Moto Media

Harry Everts - Legend


Alan H: Born in Maaseik, Belgium, Harry Everts won the 1975 F.I.M. 250cc world championship as a member of the Puch factory racing team. After a period with Bultaco he signed with the Suzuki factory team and won three consecutive 125cc Motocross World Championships between 1979 and 1981.  Harry was a member of the Belgian teams which won the Motocross des Nations in 1976 and 1979. He is the father of former ten-time motocross world champion, Stefan Everts, who is now Director of Motocross at KTM.


FIM President Vito Ippolito presents Harry Everts at the FIM Awards in Monte Carlo.  Image courtesy of the FIM.

The father of Stefan and Grandfather of Liam, Harry is very much in a good place in life.

Harry is one of the most popular people in the Grand Prix paddock; always happy with a big smile and a joke, the former 125cc and 250cc Motocross Champion can sit back and be very happy with his family life and experiences from the past.

Still very much interested in helping young riders he is also excited that his grandson Liam is enjoying riding Motocross and improving at an alarming rate. Everts also conducts riding schools in Spain, for not only young kids, but also GP riders.

We caught up to Harry Everts and asked him about the recent success of Team Belgium, and also about why the GP riders now seem stronger than their American rivals.

"At the moment for me Belgium is the strongest,” Everts said. "But at the MXoN this year America had some bad luck, although so did Belgium. But it seems like the European riders are now stronger than the last few years. I mean look at Ryan Dungey, he was so disappointed in Lommel last year and I am sure again this year he was disappointed. I think at the moment the GP riders are stronger (than the American riders).”

Everyone is looking for answers to why the European riders once again dominated the American riders, for the second year running at the Motocross of Nations, although Everts feels he knows why.
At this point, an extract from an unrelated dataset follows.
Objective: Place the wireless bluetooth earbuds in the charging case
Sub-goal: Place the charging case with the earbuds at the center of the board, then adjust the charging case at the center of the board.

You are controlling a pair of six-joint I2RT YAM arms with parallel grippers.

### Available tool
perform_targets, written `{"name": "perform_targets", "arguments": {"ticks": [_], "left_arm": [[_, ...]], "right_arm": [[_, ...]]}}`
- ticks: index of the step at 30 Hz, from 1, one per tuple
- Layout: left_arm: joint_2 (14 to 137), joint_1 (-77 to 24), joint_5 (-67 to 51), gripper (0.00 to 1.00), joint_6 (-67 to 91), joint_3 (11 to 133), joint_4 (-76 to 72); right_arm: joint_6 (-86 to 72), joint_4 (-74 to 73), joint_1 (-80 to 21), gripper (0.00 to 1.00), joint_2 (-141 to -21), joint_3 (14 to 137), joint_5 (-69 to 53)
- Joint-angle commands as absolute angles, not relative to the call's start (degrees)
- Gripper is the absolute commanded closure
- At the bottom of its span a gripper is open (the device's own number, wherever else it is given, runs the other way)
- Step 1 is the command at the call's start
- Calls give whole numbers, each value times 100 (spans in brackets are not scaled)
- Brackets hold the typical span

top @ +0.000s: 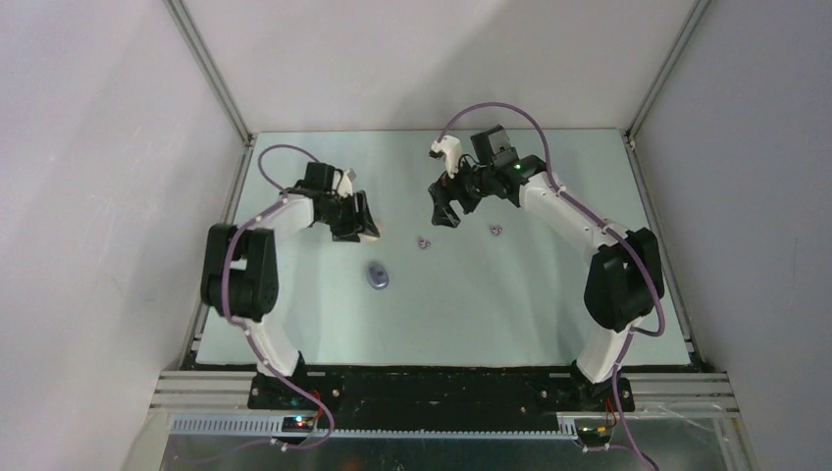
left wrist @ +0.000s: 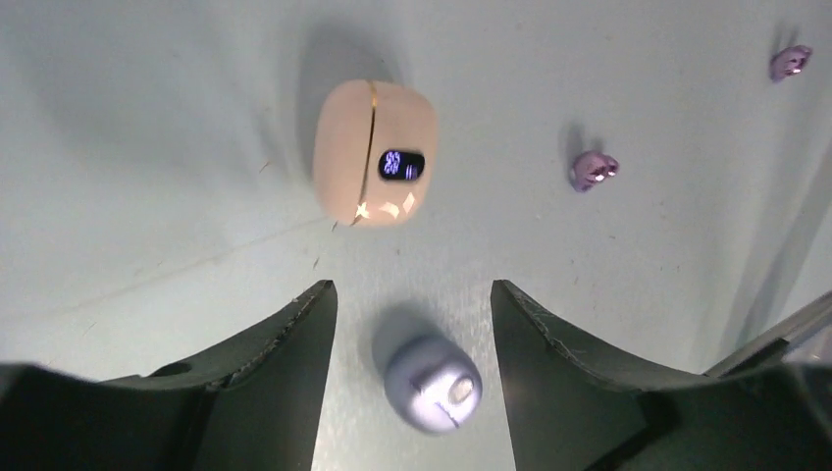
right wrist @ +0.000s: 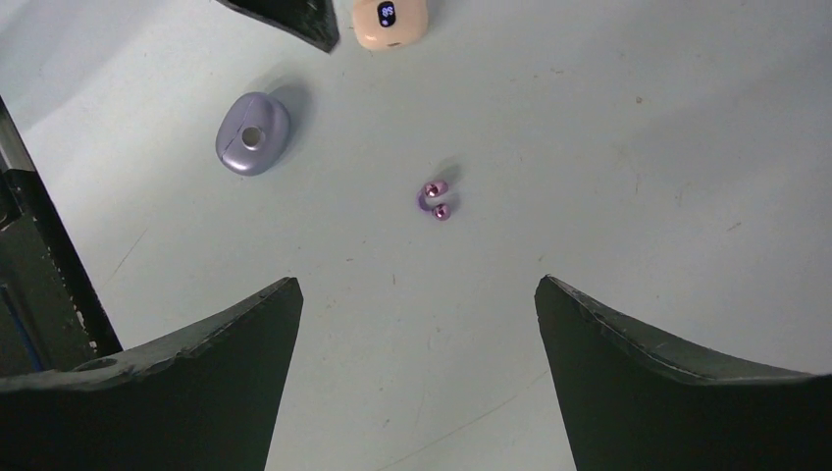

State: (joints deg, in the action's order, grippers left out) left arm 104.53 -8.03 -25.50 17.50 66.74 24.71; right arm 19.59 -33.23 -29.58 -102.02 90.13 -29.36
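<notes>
Left gripper (left wrist: 412, 294) hangs with its jaws released and gripping nothing. The purple case (left wrist: 432, 381) lies on the table (top: 549, 304) under the gap between them. The cream case (left wrist: 375, 152) sits just beyond, shut, its display lit. Right gripper (right wrist: 417, 285) stands spread wide and empty, one purple earbud (right wrist: 435, 199) lying ahead of its fingertips. A second purple earbud (top: 496, 231) rests farther right. Both earbuds sit mid-table — outside either case and well clear of the table's edges — with bare surface all round them.
</notes>
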Motion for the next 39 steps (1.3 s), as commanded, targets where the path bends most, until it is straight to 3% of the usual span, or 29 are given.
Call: {"name": "perform_targets", "arguments": {"ticks": [1,10,16,28,39], "left_arm": [[8856,-717,-1749,36,1184,6770,2956],[6978,-713,-1138,36,970,5706,3147],[6627,-662,-944,36,1475,5049,2942],[6573,597,-1827,39,2635,4371,2774],[6125,749,-2056,40,2335,4290,2961]], "right_arm": [[2079,-3169,-3209,7,-10343,9303,-3060],[3459,-3494,-3746,14,-10955,9602,-3175],[2949,-3278,-4204,17,-11269,9751,-2693],[5074,-2987,-4774,24,-11744,9659,-2132],[6534,-2442,-5095,24,-12273,9542,-2205]]}}
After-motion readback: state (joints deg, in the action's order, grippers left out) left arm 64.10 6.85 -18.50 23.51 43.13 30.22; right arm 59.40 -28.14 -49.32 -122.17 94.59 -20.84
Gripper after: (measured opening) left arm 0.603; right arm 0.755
"Why is that? good question, and it is difficult to say. When the tracks are getting more and more difficult, with a lot of rough sections, it seems easier for the European riders. When I spoke to Ken Roczen’s father he said in America the tracks are wide open, also in practice during the week, then they go to the races and again the tracks are wide open. Then they (American riders) come to Europe and the tracks are not wide open. A guy like Roczen, after two or three days he knows how to do it again, and the tracks are more difficult than the American tracks. In Germany this year I was at the back of the track, and there were deep, deep lines, big holes and you could see the AMA guys had big problems.”
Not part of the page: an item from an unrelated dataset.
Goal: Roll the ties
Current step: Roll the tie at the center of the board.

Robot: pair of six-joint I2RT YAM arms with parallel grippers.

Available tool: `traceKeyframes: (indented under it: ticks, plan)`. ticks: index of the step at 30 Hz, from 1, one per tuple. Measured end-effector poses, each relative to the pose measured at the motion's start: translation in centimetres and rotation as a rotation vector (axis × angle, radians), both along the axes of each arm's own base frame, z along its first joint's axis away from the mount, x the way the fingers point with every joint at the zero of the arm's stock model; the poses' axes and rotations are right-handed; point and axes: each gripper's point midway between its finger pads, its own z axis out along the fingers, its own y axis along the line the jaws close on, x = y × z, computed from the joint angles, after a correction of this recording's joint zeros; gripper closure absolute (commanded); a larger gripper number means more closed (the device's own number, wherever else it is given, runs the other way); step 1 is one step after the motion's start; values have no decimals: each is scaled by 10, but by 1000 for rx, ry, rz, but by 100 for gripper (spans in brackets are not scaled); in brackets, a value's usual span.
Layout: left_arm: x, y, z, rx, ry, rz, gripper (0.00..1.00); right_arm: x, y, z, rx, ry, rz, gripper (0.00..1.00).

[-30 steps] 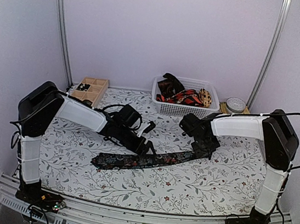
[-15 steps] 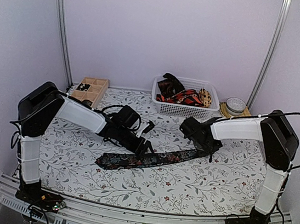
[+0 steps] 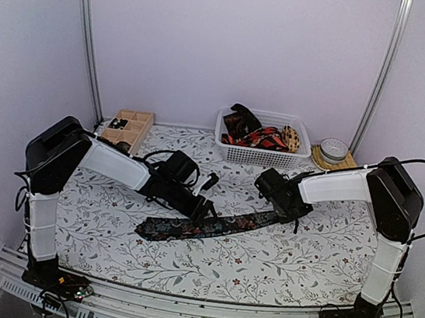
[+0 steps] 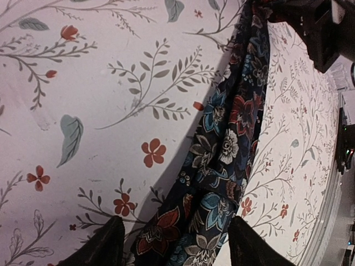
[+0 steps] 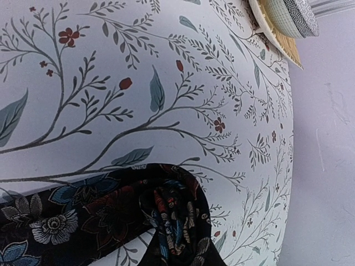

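A dark floral tie (image 3: 204,226) lies flat across the middle of the table, its wide end to the left. My left gripper (image 3: 204,209) is open and low over the tie's middle. In the left wrist view (image 4: 177,246) its two fingers stand either side of the tie (image 4: 227,144) without closing on it. My right gripper (image 3: 289,210) is at the tie's narrow right end. In the right wrist view (image 5: 180,254) it is shut on that end, which is wound into a small coil (image 5: 177,213). More ties (image 3: 256,133) lie in the basket.
A white mesh basket (image 3: 233,152) stands at the back centre. A wooden tray with compartments (image 3: 140,122) is at the back left. A bowl on a coaster (image 3: 333,150) is at the back right and also shows in the right wrist view (image 5: 291,15).
The tie has slid a little to the right, its wide end with it. My right gripper has turned and shifted slightly at the narrow end. The left arm has barely moved.
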Motion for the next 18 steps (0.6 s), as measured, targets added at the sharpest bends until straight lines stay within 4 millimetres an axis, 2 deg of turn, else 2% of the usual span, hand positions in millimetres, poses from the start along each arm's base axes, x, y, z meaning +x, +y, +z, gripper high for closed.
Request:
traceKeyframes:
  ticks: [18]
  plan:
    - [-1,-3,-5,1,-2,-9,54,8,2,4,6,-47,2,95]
Harry Everts will always be a proud Belgian rider, a rider who won at every level of the sport, his desire to see his fellow Belgians improve and continue to help his proud nations to more MXoN success. It was after all Harry Everts who had the misfortune of crashing in the 1981 Motocross of Nations in Lommel that cost his country victory and handed Team USA their first ever win in the MXoN.



Postscript from Alan H: 
Harry conducted a 2-day training school in NZ on the 7th and 8th of November 2006 - after Taupo's Labour weekend International Extravaganza - well remembered because Stefan Everts and Joel Smets both wernt down in the holeshot of the first race. 

Harry's training was 'underwritten' by Russell Burling who was then Mr SsangYong and MNZ. 

The training was a two day affair - one day at Taupo's Digger McEwen and the next at Rotorua.   At Rotorua it was on steep ground and by the end of the day Harry was limping noticeably.

I innocently said to him; "Have you hurt your foot?'  

To which he replied; "No I had Polio!" and lifted his trouser to show a withered lower leg.   "That is why I always stand on the motorcycle and if it was good enough for me to win then that's why Stefan always stood."

Cringe moment and to cover my embarrassment I said; "There was lots of Polio     around when I was a kid, in fact our neighbour could only walk with crutches!"                        A mud roosted Harry at Rot.
                                                                                                                                                             Photo - Alan H.

A conversation ensued and he expressed surprise that Polio had found it's way to NZ as in those days there was no aviation to help the rapid spread the disease.  I said that during the polio epidemic of 1948 children were kept home from school to prevent the disease spreading.  Harry was born in 1952.

Polio is/was a crippling and potentially deadly infectious disease caused by a virus that spreads from person to person invading the brain and spinal cord and causing paralysis. Because polio had no cure, vaccination is the best way to protect oneself and the only way to stop the disease from spreading. In the late 1940s to the early 1950s people died. In the United States alone, polio crippled around 35,000 people each year making it one of the most feared diseases of the twentieth century.